Все картины воспоминаний — а как еще можно их назвать? — занимают постоянные места в мозговой структуре и никуда не перемещаются, как предполагалось раньше, но все же слегка колышутся, подобно дуновению ветра в пустом пространстве. Наши воспоминания, если придерживаться научной терминологии, локализованы, и современные анатомы и нейрохирурги считают важнейшей своей задачей всемерно уточнить эту локализацию, настойчиво превращая ее в микролокализацию.

Году в 1965-м они уже смогут сказать: в таком-то поперечном срезе такого-то завитка, на площади во столько-то квадратных микрон заложена моя поездка в Арденны; или: в пятой извилине десятой впадины на глубине двадцати микрон Абе забивает гол.

Такова первая основная линия процесса развития.

А теперь вторая.

Наше сознание ползет или скачет галопом, озаренное восковой свечкой или факелом — у кого как, — по лабиринту нашего мозга, освещая то одно, то другое — словом, все, что нам заблагорассудится. Но вот закавыка: точь-в-точь как у иной фисгармонии, нажмешь на клавишу, а чуть дальше срабатывают еще несколько, так и здесь — осветишь что-нибудь — и хлоп! — гораздо дальше тоже вспыхивает огонек, а то и не один, вроде как целый ряд уличных фонарей. Картины воспоминаний не существуют по отдельности, но каким-то таинственным манером переплетаются с другими образами, так что мысль об одной вещи влечет за собой и мысль о других вещах.

Узы, связывающие наши мысленные представления, называются ассоциативными связями, и нетрудно вообразить, как по ним с огромной скоростью мчится этакая искра сознания, принимающая на себя как бы функции фонарщика. Разумеется, у одного сеть таких связей богаче и сложнее, а у другого проще, в зависимости от жизненного опыта и образованности, да и, кроме того, у каждого человека они совершенно разные.

И потом, некое воспоминание, некий мысленный образ вовсе нам не безразличны. Они производят то или иное впечатление, заставляют печалиться или радоваться, несут эмоциональный заряд, опять-таки разный для разных людей. «Домик у моря», например, воплощает для одного самое прекрасное, для другого — самое мучительное из всего, что он когда-либо испытал.

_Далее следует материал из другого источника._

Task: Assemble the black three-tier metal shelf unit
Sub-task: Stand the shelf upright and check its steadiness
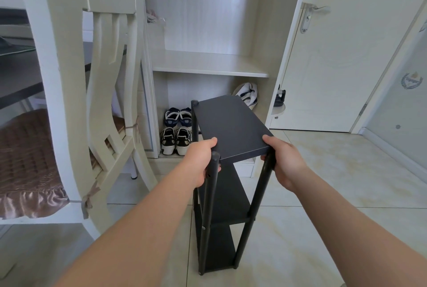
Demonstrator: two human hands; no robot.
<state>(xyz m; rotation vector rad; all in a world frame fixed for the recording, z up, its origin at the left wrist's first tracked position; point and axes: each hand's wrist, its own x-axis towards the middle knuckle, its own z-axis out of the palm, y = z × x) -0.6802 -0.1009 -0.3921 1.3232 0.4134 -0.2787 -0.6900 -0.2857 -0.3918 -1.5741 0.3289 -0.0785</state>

Воспоминания бывают хорошие, а бывают и плохие. По счастью, плохие воспоминания со временем сглаживаются — отчасти потому, что их вытесняют более поздние переживания, отчасти потому, что человек привыкает к своему горю, — но порой встречаются воспоминания настолько скверные, настолько злокачественные, что они способны надолго отравить психику человека. И тогда он заболевает.